Training configuration:
  - Epochs: 3
  - Batch size (per device): 2
  - Gradient accumulation steps: 8
  - Effective batch size: 16
  - Learning rate: 0.0001
  - LR scheduler: SchedulerType.COSINE
  - Warmup steps: 100
  - Max grad norm: 1.0
  - Optimizer: OptimizerNames.PAGED_ADAMW_8BIT
  - FP16: False
  - Evaluation strategy: IntervalStrategy.STEPS
  - Gradient checkpointing: False


In [97]:

# Check TrainingArguments configuration
print("--- TrainingArguments Precision Settings ---")
print(f"fp16 (Half Precision): {training_args.fp16}")
print(f"bf16 (Bfloat16): {training_args.bf16}")

# Check the actual model data type
print("\n--- Model Hardware Precision ---")
print(f"Model primary dtype: {model.dtype}")

# If using QLoRA, check the 4-bit compute dtype
if hasattr(model, "config") and hasattr(model.config, "quantization_config"):
    compute_dtype = model.config.quantization_config.bnb_4bit_compute_dtype
    print(f"Quantization compute_dtype: {compute_dtype}")

# Verify CUDA compatibility for the selected precision
if training_args.bf16:
    cuda_supports_bf16 = torch.cuda.is_bf16_supported()
    print(f"\n--- Hardware Compatibility ---")
    print(f"GPU supports bf16: {cuda_supports_bf16}")
    if not cuda_supports_bf16:
        print("WARNING: You are using bf16 on a GPU that does not support it (like Tesla T4). This will cause errors.")

if training_args.fp16:
    print(f"\n--- Hardware Compatibility ---")
    print(f"FP16 enabled: Compatible with most GPUs including T4")

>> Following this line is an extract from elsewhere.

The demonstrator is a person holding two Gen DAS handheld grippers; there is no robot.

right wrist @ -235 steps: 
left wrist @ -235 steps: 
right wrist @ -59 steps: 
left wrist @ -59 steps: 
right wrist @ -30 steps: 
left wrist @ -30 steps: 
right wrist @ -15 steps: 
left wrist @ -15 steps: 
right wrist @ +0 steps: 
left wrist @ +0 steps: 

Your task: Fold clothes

--- TrainingArguments Precision Settings ---
fp16 (Half Precision): False
bf16 (Bfloat16): False

--- Model Hardware Precision ---
Model primary dtype: torch.float32
Quantization compute_dtype: torch.float16


In [95]:
# Clear GPU cache and reset accelerator state before training
import gc
from accelerate import Accelerator

# Clear GPU memory
gc.collect()
torch.cuda.empty_cache()

# Reset accelerator state if it exists (fixes retraining in notebooks)
try:
    from accelerate.state import AcceleratorState
    if AcceleratorState._shared_state != {}:
        AcceleratorState._reset_state()
        print("✓ Accelerator state reset")
except:
    pass

# Reinitialize trainer to ensure clean state
trainer = SFTTrainer(
    model=model,                   
    train_dataset=train_dataset,
    eval_dataset=val_dataset,
    processing_class=tokenizer,     
    args=training_args,
)
print("✓ Trainer reinitialized with clean accelerator state")

Adding EOS to train dataset:   0%|          | 0/6300 [00:00<?, ? examples/s]

Tokenizing train dataset:   0%|          | 0/6300 [00:00<?, ? examples/s]

Truncating train dataset:   0%|          | 0/6300 [00:00<?, ? examples/s]

Adding EOS to eval dataset:   0%|          | 0/350 [00:00<?, ? examples/s]

Tokenizing eval dataset:   0%|          | 0/350 [00:00<?, ? examples/s]

Truncating eval dataset:   0%|          | 0/350 [00:00<?, ? examples/s]

✓ Trainer reinitialized with clean accelerator state


In [96]:

# Start training
print("\n" + "="*60)
print("STARTING TRAINING")
print("="*60)

# Train the model
trainer.train()

print("\n" + "="*60)
print("✓ TRAINING COMPLETE!")
print("="*60)


STARTING TRAINING


NotImplementedError: "_amp_foreach_non_finite_check_and_unscale_cuda" not implemented for 'BFloat16'

In [None]:
# Check training history to diagnose issues
print("\n" + "="*60)
print("TRAINING DIAGNOSTICS")
print("="*60)

if hasattr(trainer.state, 'log_history') and len(trainer.state.log_history) > 0:
    # Extract loss values
    train_losses = [log['loss'] for log in trainer.state.log_history if 'loss' in log]
    eval_losses = [log['eval_loss'] for log in trainer.state.log_history if 'eval_loss' in log]
    
    print(f"\nTraining steps completed: {trainer.state.global_step}")
    print(f"\nTraining Loss:")
    print(f"  - Initial: {train_losses[0]:.4f}")
    print(f"  - Final: {train_losses[-1]:.4f}")
    print(f"  - Change: {train_losses[-1] - train_losses[0]:.4f}")
    
    if eval_losses:
        print(f"\nValidation Loss:")
        print(f"  - Best: {min(eval_losses):.4f}")
        print(f"  - Final: {eval_losses[-1]:.4f}")
    
    # Warning if loss didn't decrease
    if len(train_losses) > 1 and train_losses[-1] >= train_losses[0]:
        print("\n⚠️  WARNING: Training loss did NOT decrease!")
        print("   This indicates training failed. Check hyperparameters.")
    else:
        print("\n✓ Training loss decreased successfully")
else:
    print("⚠️  No training history available")


TRAINING DIAGNOSTICS
⚠️  No training history available


In [None]:
# Save the final model
final_model_path = "../models/final/gemma-2b-financial-lora"
os.makedirs(final_model_path, exist_ok=True)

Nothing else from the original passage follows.